The key differences between Pydantic and JSON Schema are:
- Pydantic provides Python-native type checking and validation
- JSON Schema is the language-agnostic representation used by APIs
- The conversion between them is handled automatically
- Validation happens when parsing the JSON response back into Pydantic
sequenceDiagram
participant P as Pydantic Model
participant C as ChatGPT API
participant J as JSON Response
participant V as Validated Data
Note over P: Define Pydantic Model
P->>P: Create model with type hints
P->>C: Convert to JSON Schema
Note over C: Include schema in prompt
C->>J: Generate JSON response
Note over J: Structured according to schema
J->>V: Parse JSON into Pydantic
Note over V: Validation & type conversion
Why convert Pydantic Model into Json schema?
Because OpenAI’s API does not natively understand or parse Pydantic model definitions, you need to convert your Pydantic model into a JSON Schema so that you can instruct the model in a format it recognizes. The JSON Schema tells the AI explicitly what structure and data types you expect the response to have.
- Defining your expected structure
- Validating the response
- Type safety in your Python code
- The conversion to JSON Schema is needed to instruct the model about the expected format
flowchart LR
A[Pydantic Model] -->|Convert| B[JSON Schema]
B -->|Instructions| C[OpenAI API]
C -->|JSON Response| D[Parse Response]
D -->|Validate| E[Pydantic Instance]
Clear Instructions for the Model = Better Responses
Providing a JSON Schema to ChatGPT serves as a declarative contract:
“Here’s exactly the structure and data types I need back.”
This prevents ambiguity and ensures ChatGPT’s response matches your model requirements. Merely describing a Pydantic class in Python does not offer the same level of clarity—ChatGPT might misunderstand your code snippet or ignore it. A JSON Schema is explicit.
Pydantic vs JSON Schema Comparison
classDiagram
class PydanticModel {
+name String
+age Int
+interests List~String~
+validate()
+to_json_schema()
}
class JSONSchema {
+type String
+properties Object
+required Array
}
class Properties {
+name Object
+age Object
+interests Object
}
PydanticModel ..> JSONSchema : converts to
JSONSchema *-- Properties : contains
Data Flow and Validation Process
graph TD
A[Pydantic Model Definition] -->|Convert| B[JSON Schema]
B -->|Send to| C[ChatGPT API]
C -->|Response| D[JSON Output]
D -->|Parse & Validate| E[Pydantic Instance]
subgraph Validation
E -->|Success| F[Valid Data]
E -->|Failure| G[Validation Error]
end
Round-Trip Validation with Pydantic
Once ChatGPT returns a JSON response that claims to follow your schema, you can parse and validate that JSON against the original Pydantic model. This is a robust round-trip:
- Pydantic Model → convert to → JSON Schema
- JSON Schema → used to instruct → ChatGPT
- JSON output from ChatGPT → parsed & validated → Pydantic Model Instance This flow ensures type safety and validates the data at both ends.

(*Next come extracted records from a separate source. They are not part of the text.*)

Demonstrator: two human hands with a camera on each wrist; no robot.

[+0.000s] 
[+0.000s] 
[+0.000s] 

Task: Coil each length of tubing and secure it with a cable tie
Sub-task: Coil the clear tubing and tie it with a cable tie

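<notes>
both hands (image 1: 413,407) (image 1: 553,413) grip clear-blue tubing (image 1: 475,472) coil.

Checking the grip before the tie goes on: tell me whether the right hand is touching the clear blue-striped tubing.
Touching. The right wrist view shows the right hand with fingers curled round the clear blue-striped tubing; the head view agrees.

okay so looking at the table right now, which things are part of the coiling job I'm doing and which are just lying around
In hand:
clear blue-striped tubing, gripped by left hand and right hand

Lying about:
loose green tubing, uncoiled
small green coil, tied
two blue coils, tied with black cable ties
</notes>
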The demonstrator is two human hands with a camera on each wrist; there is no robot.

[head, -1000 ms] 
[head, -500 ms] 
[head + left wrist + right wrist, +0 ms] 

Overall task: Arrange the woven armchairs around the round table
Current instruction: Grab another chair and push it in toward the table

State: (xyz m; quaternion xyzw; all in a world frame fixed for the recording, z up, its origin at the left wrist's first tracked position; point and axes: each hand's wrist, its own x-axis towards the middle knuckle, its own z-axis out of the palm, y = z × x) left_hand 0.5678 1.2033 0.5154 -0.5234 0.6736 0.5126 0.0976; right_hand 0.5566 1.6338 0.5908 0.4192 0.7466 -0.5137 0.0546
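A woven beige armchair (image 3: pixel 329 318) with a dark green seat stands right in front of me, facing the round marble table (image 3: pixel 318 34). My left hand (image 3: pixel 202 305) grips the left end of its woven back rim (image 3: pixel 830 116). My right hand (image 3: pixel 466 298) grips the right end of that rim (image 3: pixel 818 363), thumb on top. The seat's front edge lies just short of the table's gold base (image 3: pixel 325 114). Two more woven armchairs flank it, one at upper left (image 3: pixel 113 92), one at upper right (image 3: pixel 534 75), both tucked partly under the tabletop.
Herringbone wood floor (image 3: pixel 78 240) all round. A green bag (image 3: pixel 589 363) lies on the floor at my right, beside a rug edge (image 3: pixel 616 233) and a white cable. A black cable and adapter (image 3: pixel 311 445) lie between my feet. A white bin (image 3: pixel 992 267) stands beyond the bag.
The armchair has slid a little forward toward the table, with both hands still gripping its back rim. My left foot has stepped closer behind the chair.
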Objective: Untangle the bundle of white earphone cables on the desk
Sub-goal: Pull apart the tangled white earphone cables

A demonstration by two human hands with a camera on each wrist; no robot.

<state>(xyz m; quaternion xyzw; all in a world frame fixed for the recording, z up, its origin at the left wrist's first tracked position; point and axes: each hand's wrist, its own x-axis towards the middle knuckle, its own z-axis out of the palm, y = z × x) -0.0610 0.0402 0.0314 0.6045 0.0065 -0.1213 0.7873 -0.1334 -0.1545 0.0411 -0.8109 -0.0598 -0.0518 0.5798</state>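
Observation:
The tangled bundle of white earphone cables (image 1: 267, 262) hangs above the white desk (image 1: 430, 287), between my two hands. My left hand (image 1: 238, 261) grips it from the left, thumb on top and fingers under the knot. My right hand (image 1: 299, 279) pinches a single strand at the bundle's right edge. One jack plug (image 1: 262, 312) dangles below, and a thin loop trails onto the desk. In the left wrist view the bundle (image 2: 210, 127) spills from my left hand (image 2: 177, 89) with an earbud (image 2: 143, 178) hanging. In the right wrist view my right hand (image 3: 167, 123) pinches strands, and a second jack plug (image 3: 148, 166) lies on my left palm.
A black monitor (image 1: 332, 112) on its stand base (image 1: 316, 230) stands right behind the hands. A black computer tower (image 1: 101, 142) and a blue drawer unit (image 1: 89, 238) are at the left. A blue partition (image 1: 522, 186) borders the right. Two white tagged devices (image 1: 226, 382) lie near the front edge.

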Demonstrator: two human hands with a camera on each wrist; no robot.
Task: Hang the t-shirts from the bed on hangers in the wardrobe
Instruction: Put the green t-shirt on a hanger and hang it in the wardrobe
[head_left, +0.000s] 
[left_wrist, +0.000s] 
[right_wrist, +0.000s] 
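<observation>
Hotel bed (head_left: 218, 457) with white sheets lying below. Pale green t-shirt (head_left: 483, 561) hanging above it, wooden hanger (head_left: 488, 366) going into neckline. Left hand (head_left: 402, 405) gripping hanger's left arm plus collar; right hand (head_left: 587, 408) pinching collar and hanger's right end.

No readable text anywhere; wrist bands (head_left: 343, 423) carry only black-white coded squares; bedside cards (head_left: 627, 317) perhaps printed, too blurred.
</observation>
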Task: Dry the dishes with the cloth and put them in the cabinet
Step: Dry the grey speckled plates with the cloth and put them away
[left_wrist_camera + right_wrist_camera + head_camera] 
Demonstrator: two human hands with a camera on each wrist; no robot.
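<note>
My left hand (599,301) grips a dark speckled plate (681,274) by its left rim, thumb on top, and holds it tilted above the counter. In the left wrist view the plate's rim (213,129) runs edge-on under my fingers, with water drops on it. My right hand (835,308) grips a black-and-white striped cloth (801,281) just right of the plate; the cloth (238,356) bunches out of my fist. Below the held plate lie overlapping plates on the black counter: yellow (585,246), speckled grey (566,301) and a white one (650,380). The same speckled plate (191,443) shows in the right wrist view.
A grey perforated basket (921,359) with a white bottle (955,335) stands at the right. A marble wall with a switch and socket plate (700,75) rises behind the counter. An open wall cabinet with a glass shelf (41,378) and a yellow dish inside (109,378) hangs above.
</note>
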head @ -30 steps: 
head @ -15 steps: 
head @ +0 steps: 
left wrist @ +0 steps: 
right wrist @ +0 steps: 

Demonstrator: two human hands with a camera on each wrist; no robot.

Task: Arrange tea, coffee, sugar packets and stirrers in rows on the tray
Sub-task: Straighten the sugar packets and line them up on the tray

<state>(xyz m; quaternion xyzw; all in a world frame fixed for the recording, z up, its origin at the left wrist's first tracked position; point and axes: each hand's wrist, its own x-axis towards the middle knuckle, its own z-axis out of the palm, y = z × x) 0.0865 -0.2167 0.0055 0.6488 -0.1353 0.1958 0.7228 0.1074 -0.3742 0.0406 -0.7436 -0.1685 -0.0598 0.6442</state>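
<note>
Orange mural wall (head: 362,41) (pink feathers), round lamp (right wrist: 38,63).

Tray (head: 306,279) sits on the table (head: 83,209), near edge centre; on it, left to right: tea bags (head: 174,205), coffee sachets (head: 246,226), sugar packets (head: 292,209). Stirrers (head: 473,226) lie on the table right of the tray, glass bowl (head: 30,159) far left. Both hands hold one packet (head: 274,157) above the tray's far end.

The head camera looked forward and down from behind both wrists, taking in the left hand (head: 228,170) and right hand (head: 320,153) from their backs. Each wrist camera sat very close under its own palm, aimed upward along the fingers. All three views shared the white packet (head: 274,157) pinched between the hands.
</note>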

Example showing conversion and validation process.
from pydantic import BaseModel
from typing import List
import json
# 1. Pydantic Model
class UserProfile(BaseModel):
name: str
age: int
interests: List[str]
# 2. Convert to JSON Schema
schema = UserProfile.model_json_schema()
print("JSON Schema:")
print(json.dumps(schema, indent=2))
# 3. Example ChatGPT Response
gpt_response = {
"name": "John Doe",
"age": 30,
"interests": ["coding", "reading"]
}
# 4. Validate and Create Instance
try:
user = UserProfile(**gpt_response)
print("\nValidated User Object:")
print(user.model_dump())
except ValueError as e:
print(f"Validation Error: {e}")
Conclusion
- OpenAI’s API only understands textual instructions and JSON schemas—it does not directly support Python or Pydantic structures.
- Converting your Pydantic model to JSON Schema is the best practice to ensure ChatGPT produces output in the exact format you desire.
- After receiving the response, you can re-validate it with your original Pydantic model to maintain full type safety and correctness within your Python code.